Prononciation : ba-la-fr'
Nature : s. f.

1Taillade faite, particulièrement sur le visage, par une arme tranchante. 2Cicatrice qui reste quand la blessure est guérie. 3Fig.
Le plus aimable des hommes qui me fait des balafres et crie qu'il est égratigné , VOLT. , Roi de Prusse, 129
XVIe s.
La balafre du duc recevant quelque eau ou de l'oeil ou d'elle mesme, Larchant lui fit aporter un mouchoir , D'AUB. , Hist. III, 151
Et il fit une grand balafre à ce tabourin [le creva] avec ce couteau , DESPER. , Contes, XXXII
Oultre ce que les taches s'agrandissent selon l'eminence et clarté du lieu où elles sont assises, et qu'un seing et une verrue au front paroissent plus que ne faict ailleurs une balafre , MONT. , I, 332
Wallon, barlafre ; namurois, berlafe ; milanais, barleffi ; ital. sberleffe. Diez le tire de la particule bar, bes, bis, qui signifie de travers, mal, et l'ancien haut-allemand Leffur, lèvre ; de sorte que cela signifierait une mauvaise lèvre (lèvre dans le sens de plaie béante) ; et il cite le champenois berlafre, qui signifie mal à la lèvre.
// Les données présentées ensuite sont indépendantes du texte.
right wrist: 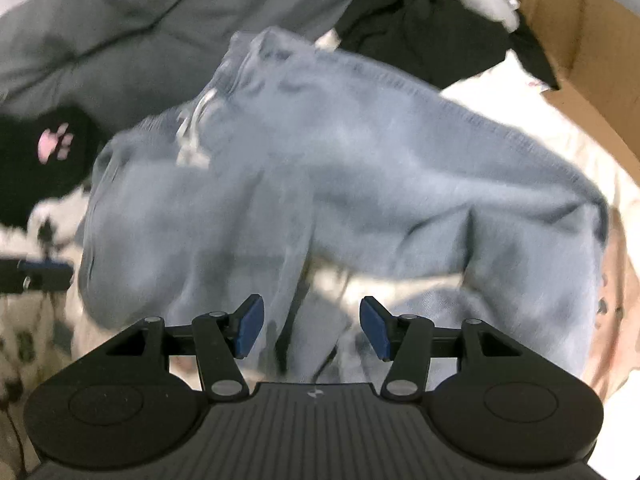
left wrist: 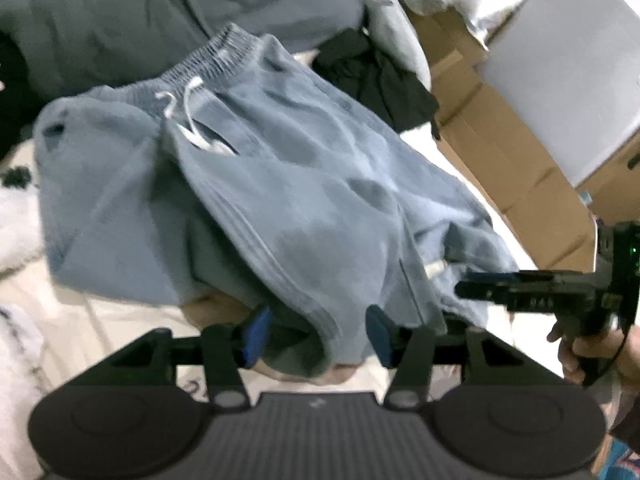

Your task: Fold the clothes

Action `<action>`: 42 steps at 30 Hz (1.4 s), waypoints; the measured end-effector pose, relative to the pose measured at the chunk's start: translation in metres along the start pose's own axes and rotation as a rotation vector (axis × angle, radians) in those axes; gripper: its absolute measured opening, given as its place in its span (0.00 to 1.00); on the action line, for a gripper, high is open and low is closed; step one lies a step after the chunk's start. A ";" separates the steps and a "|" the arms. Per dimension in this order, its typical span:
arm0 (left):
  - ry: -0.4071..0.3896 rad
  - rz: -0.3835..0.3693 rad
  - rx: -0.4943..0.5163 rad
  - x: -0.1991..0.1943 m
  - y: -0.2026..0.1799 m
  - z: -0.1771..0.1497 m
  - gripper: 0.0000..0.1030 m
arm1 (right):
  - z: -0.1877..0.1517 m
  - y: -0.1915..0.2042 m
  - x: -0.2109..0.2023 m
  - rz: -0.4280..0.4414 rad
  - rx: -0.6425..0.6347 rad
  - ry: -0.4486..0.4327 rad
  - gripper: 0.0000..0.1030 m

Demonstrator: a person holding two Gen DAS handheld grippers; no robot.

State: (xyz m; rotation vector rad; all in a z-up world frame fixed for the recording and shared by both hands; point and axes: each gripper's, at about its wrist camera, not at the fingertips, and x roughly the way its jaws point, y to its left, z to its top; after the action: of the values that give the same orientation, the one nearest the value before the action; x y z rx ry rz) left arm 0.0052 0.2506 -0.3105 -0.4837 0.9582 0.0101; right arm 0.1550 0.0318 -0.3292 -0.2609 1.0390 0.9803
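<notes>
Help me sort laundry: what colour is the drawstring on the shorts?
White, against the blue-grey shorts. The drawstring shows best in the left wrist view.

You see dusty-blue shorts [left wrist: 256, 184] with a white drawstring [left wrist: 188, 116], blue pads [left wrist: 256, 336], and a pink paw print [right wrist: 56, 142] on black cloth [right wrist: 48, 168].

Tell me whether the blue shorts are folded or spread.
Spread, rumpled: the blue shorts lie open, waistband and both leg hems showing.
</notes>
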 end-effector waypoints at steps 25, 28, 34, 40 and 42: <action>0.154 -0.132 0.078 -0.031 -0.027 -0.003 0.08 | -0.036 0.031 -0.046 0.013 -0.061 0.079 0.02; 0.205 -0.209 0.080 -0.044 -0.038 -0.006 0.08 | -0.042 0.029 -0.078 -0.015 -0.063 0.100 0.02; 0.301 -0.277 0.190 -0.074 -0.071 -0.018 0.12 | -0.068 0.017 -0.137 -0.073 -0.007 0.163 0.02; 0.307 -0.237 0.268 -0.114 -0.077 -0.023 0.12 | -0.091 0.016 -0.176 -0.172 0.066 0.174 0.01; 0.283 -0.202 0.278 -0.130 -0.073 -0.017 0.12 | -0.099 0.015 -0.185 -0.206 0.091 0.181 0.01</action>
State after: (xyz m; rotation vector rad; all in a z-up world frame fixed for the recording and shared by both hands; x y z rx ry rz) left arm -0.0680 0.2043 -0.1879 -0.3268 1.1628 -0.3784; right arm 0.0566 -0.1230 -0.2259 -0.3784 1.1932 0.7315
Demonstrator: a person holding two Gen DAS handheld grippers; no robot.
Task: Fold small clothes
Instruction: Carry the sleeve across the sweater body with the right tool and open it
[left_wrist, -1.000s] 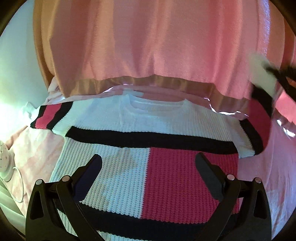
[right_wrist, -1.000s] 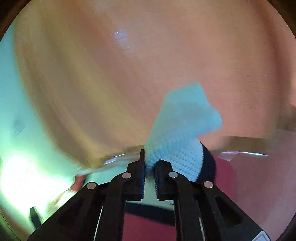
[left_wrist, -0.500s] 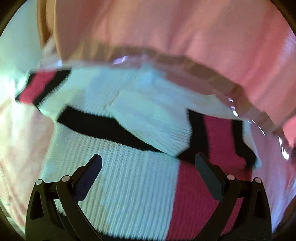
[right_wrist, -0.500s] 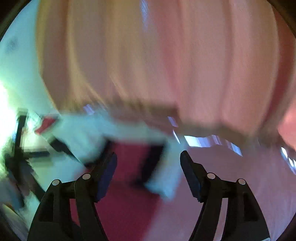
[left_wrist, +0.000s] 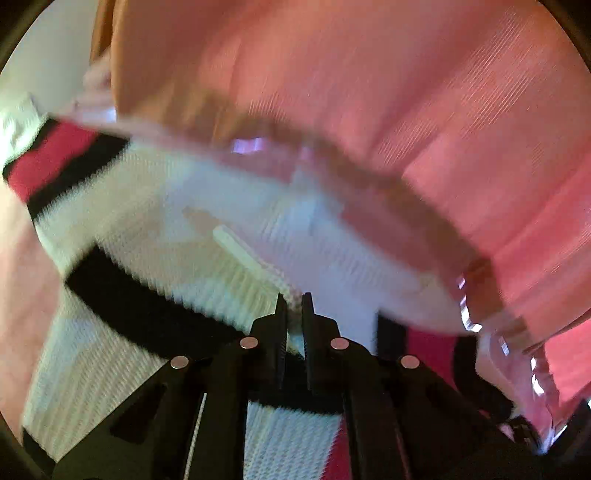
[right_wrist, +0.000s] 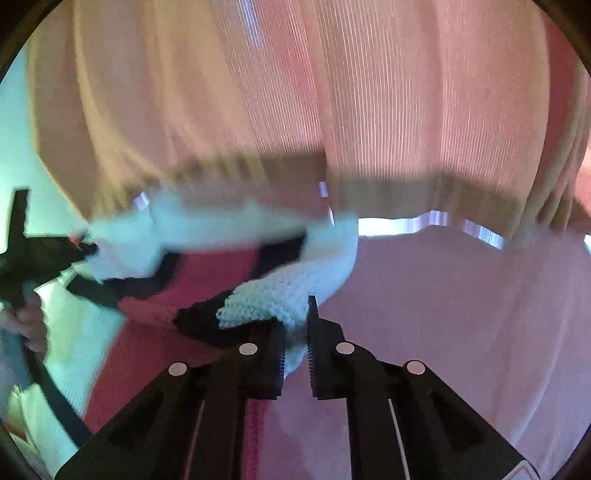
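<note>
knit sweater (left_wrist: 155, 236), both jaws now clamped

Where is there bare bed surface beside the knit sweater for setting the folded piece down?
The widest bare patch is pink sheet, right of the sweater and below the curtain hem. A narrower strip of sheet lies left of the sweater in the left wrist view. The middle is crowded: the left gripper and right gripper both pinch sweater fabric.
</note>
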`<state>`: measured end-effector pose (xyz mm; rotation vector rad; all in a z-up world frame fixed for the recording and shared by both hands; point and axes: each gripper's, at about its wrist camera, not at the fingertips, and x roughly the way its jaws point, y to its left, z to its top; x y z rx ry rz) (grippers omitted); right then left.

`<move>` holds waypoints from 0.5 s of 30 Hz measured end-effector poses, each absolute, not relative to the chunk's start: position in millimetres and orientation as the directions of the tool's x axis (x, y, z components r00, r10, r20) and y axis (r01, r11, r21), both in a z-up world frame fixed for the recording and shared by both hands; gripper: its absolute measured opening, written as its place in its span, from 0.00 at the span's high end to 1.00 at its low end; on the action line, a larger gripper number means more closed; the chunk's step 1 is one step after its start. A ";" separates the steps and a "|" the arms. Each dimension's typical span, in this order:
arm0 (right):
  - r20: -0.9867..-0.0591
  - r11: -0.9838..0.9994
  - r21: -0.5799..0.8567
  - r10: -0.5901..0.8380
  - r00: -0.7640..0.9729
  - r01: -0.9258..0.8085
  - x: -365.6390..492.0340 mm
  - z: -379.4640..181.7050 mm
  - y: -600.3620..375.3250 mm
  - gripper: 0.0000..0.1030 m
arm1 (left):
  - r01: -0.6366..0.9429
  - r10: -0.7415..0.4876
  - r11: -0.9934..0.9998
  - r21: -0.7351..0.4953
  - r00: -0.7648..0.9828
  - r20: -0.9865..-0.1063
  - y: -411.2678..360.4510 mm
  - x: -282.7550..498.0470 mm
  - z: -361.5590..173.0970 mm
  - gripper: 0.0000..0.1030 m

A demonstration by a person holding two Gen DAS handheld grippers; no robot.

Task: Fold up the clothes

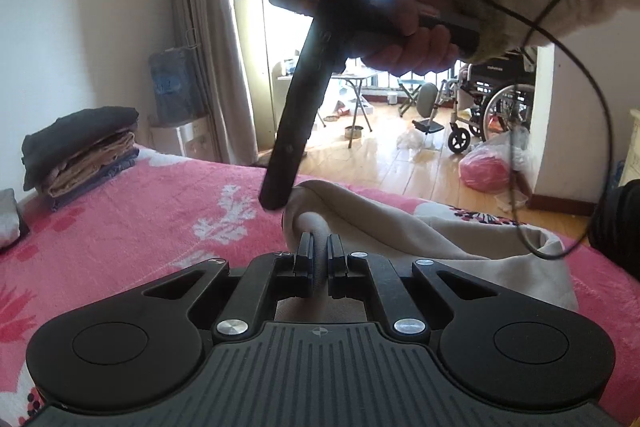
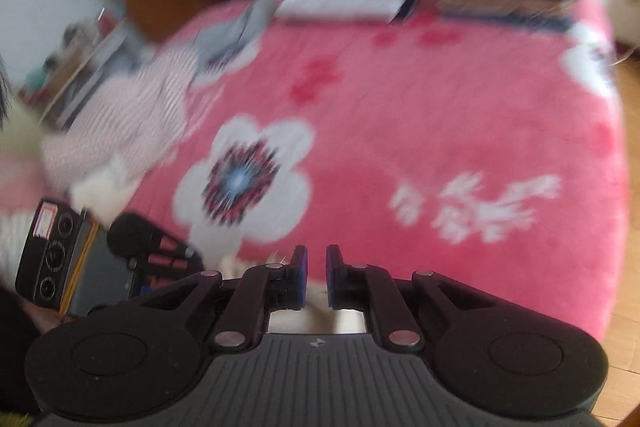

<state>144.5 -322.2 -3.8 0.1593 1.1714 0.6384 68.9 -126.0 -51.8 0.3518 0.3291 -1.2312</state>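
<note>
Left tongs (image 1: 319, 254) pinch a fold of the beige garment (image 1: 400, 227) near the bed (image 1: 160, 203) edge. Right tongs (image 2: 316, 265) narrowly parted; view blurred, grip on pale cloth undetermined.

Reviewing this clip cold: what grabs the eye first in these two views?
The pink floral blanket fills both views. In the left wrist view, the left gripper pinches a fold of beige garment, with the right gripper reaching down in front of the bright window. A stack of folded clothes sits far left on the bed; the right wrist view is motion-blurred.
</note>
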 end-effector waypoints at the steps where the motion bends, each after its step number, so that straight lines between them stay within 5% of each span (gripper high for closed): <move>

Grandgagnage est porté à croire que balafre est de même origine que le wallon lafrer, lofrer, dans dilafrer, gâter, avec bar, de travers ; une balafre serait donc une blessure oblique. Ce sont, on le voit, seulement des conjectures ; d'autant plus qu'on peut alléguer aussi le bas-latin balafardus, balasardus, sorte d'épée courte, qui est le même que balisarde, la fameuse épée que se disputent les paladins dans l'Arioste.